In sostanza, non devi aver paura di scattare brutte foto, perchè ogni brutta foto è un piccolo passo di avvicinamento alla foto buona. Anzi, dovresti liberarti del tutto dell’ansia di dover per forza scattare buone foto, arrivando finalmente a scattare e basta. Per poi (solo dopo) andare in cerca della foto “perfetta”!

Tutto questo però, solo a patto che tu sia disposto a fare tuoi altri due precetti del buon fotografo:

Mostrare al pubblico solo una piccolissima percentuale degli scatti che realizzi.

Imparare ad aspettare.

Aspettare prima di guardare e selezionare i tuoi scatti, in modo da lasciarli decantare e poterli analizzare con distacco e oggettività.

In pratica quasi tutto il contrario di quello che siamo spinti a fare normalmente (ovvero pubblicare centinaia di scatti sui social e selezionare le foto dal display della fotocamera appena dopo averle scattate).

Che dici, ti senti pronto a provare?




Massimo

29/02/2020 alle 08:52

Grazie Maurizio per l’interessante riflessione.

Mi ci ritrovo molto e questo mi consola.

Pensavo di essere alieno in un mondo di postatori compulsivi.

Inconsciamente mi comporto come dici da anni.

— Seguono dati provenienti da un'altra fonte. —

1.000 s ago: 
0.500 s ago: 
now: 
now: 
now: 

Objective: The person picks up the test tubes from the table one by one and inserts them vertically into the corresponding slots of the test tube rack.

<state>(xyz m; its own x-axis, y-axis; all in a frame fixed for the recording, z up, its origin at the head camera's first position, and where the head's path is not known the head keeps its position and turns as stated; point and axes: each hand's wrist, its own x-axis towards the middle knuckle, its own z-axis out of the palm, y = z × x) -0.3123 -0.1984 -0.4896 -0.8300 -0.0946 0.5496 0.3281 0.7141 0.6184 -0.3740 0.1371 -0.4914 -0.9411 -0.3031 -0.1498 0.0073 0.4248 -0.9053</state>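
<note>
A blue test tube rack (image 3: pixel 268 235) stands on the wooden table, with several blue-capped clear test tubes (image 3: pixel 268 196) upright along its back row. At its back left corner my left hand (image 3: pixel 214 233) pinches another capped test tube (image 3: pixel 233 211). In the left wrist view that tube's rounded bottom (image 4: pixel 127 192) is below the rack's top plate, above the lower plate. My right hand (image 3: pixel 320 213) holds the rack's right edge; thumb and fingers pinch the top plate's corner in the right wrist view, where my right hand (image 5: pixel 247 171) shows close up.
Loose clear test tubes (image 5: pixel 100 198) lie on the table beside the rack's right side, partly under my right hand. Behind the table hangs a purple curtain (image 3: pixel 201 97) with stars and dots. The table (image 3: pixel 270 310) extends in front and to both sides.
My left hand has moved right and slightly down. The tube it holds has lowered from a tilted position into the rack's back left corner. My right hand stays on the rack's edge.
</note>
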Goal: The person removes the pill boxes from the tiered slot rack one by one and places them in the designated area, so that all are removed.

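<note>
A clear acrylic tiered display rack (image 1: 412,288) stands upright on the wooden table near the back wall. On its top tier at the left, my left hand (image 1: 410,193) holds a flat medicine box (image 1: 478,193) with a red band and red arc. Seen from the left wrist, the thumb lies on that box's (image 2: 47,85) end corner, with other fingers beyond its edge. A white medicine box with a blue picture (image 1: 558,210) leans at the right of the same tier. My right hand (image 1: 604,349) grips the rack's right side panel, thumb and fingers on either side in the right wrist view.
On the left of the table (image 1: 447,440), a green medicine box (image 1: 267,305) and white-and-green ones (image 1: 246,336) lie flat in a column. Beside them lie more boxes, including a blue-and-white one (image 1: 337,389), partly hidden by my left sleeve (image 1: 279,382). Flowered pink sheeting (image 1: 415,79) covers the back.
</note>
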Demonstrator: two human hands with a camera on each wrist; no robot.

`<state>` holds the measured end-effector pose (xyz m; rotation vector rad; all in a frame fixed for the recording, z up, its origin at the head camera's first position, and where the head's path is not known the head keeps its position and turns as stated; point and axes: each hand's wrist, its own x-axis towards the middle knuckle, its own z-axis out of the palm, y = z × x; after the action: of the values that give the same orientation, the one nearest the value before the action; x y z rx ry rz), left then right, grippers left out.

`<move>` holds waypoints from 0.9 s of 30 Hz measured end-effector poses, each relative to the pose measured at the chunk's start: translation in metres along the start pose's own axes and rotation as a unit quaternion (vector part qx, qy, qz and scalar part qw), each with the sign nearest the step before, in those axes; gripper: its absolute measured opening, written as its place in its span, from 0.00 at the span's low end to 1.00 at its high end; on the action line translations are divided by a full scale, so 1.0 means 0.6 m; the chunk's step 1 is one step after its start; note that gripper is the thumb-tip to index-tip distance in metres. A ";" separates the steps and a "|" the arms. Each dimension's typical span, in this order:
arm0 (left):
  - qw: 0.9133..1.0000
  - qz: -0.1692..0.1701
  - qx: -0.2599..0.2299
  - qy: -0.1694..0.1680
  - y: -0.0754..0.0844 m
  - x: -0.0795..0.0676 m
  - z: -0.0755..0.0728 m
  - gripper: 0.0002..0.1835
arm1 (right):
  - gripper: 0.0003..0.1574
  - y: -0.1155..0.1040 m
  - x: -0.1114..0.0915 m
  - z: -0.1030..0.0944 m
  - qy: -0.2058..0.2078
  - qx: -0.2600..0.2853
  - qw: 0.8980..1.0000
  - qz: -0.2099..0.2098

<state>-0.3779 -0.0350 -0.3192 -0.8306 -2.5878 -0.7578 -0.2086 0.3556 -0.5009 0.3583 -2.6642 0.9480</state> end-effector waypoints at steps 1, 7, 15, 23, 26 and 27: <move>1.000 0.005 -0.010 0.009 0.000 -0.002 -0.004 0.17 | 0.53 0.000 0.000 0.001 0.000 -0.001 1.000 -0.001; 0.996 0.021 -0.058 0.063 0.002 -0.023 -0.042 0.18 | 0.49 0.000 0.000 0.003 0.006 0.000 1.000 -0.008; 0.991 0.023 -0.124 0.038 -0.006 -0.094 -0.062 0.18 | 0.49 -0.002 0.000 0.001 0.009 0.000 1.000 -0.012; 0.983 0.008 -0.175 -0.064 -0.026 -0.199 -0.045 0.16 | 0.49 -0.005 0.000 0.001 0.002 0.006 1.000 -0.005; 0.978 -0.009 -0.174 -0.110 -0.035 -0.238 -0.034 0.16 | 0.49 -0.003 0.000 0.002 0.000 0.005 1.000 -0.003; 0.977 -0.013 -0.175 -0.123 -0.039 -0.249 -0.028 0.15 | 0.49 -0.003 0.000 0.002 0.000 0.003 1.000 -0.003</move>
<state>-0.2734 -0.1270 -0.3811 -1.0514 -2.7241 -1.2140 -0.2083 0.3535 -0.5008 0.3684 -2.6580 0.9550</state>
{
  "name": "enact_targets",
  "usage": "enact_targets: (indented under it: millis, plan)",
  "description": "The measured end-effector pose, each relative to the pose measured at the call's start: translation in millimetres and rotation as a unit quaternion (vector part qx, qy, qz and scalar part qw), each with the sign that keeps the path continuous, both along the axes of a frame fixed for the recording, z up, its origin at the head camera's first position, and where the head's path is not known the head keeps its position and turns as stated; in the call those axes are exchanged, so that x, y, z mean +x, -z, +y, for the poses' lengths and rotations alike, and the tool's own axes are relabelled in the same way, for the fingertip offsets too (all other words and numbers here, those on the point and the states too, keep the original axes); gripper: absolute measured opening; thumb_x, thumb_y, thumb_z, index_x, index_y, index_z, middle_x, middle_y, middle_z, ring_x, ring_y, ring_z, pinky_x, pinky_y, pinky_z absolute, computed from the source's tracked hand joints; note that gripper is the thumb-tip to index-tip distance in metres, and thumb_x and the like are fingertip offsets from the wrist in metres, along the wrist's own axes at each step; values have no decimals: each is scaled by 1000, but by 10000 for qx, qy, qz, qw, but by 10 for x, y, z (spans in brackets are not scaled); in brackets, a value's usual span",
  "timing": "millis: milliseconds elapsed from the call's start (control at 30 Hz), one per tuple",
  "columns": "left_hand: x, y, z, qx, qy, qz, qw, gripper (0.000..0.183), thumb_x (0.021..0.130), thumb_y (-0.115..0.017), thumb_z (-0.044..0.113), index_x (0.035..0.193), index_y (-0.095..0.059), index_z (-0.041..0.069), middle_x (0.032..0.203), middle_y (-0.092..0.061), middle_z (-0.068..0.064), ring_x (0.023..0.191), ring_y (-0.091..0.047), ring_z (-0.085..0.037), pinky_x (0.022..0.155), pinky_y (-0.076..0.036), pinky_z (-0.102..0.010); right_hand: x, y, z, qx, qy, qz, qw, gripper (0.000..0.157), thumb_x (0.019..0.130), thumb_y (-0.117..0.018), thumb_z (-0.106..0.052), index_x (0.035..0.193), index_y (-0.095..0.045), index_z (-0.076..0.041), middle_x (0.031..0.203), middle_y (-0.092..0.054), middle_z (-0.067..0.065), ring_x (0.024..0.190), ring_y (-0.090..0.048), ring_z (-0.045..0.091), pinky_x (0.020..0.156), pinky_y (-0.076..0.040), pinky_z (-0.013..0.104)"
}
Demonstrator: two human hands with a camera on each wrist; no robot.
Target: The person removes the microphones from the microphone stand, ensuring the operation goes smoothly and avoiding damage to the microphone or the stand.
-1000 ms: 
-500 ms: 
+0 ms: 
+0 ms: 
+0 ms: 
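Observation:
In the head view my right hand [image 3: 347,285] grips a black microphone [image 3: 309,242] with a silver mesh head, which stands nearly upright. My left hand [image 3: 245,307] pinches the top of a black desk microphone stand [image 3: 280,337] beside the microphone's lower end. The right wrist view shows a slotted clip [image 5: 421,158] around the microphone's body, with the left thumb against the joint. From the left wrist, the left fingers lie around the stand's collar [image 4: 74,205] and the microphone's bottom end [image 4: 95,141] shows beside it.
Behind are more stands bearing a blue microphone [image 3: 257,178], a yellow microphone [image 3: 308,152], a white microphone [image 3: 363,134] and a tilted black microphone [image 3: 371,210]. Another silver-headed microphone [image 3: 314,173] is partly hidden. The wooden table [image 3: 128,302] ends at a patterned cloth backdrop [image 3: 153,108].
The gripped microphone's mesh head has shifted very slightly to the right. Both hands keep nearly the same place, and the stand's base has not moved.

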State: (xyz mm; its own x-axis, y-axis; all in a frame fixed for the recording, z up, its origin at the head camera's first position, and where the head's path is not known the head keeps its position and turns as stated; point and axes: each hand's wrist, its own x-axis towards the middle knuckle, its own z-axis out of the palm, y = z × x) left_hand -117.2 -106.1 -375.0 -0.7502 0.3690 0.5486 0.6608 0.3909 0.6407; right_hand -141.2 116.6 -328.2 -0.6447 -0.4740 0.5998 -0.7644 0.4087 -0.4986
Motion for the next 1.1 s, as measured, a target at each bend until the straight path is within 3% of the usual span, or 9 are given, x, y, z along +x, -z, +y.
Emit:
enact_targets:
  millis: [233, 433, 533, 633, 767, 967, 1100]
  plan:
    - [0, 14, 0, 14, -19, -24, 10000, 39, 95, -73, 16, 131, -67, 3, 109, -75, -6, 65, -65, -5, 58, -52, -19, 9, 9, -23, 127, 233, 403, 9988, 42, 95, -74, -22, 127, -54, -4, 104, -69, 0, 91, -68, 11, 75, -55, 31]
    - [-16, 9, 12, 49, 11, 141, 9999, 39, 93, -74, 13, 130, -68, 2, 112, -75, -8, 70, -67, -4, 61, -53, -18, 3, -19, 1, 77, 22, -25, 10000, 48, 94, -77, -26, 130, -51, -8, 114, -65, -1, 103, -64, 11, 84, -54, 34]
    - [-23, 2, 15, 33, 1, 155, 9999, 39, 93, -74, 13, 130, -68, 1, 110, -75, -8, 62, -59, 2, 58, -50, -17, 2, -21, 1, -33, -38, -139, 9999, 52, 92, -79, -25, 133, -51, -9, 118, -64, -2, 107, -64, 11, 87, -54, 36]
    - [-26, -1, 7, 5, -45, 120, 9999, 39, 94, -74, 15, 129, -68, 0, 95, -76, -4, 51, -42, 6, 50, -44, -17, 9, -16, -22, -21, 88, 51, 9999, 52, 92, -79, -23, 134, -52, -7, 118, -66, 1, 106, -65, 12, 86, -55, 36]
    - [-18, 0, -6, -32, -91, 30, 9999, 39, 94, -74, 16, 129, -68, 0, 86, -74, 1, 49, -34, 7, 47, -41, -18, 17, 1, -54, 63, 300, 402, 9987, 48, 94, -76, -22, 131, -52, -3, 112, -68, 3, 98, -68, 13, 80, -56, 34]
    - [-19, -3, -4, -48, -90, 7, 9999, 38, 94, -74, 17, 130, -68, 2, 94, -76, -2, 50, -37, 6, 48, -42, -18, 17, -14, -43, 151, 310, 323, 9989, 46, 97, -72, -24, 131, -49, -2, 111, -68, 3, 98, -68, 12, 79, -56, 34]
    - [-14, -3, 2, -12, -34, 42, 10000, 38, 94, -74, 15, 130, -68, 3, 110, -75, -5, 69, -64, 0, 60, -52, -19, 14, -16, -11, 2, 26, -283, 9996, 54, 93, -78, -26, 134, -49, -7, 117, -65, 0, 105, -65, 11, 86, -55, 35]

Anche io sono un fotoamatore e onestamente, quando ho del tempo libero, preferisco andare fuori a fare foto piuttosto che stare in casa al pc a guardarle o a postarle sui social.

Amo l’atto del guardare attraverso il mirino della reflex o ancor di più attraverso il pozzetto della medio formato.

Io amo la fotografia naturalistica e quindi amo passare anche diverse ore in totale silenzio e solitudine alternando il binocolo alla macchina fotografica.

Oppure mi piace perdermi nella ricerca della composizione di un paesaggio naturale o urbano con la mia 6×6.

Le foto le guardo e soprattutto le sviluppo dopo molto tempo, spesso anche dopo anni.

Adesso per esempio sto riguardando foto del 2012.

Ho il bisogno di avere un distacco emotivo da esse, dal momento nel quale le ho fatte, dall’emozione più o meno intensa che mi hanno dato.

Guardandole a distanza di tempo è come se non fossero più mie e riuscissi ad essere meno soggettivo ed a capire meglio se la foto vale la pena o no di essere sviluppata e perchè no, stampata.

Buona luce

Massimo

Maurizio

29/02/2020 alle 09:03

Grazie per aver condiviso un pensiero così personale!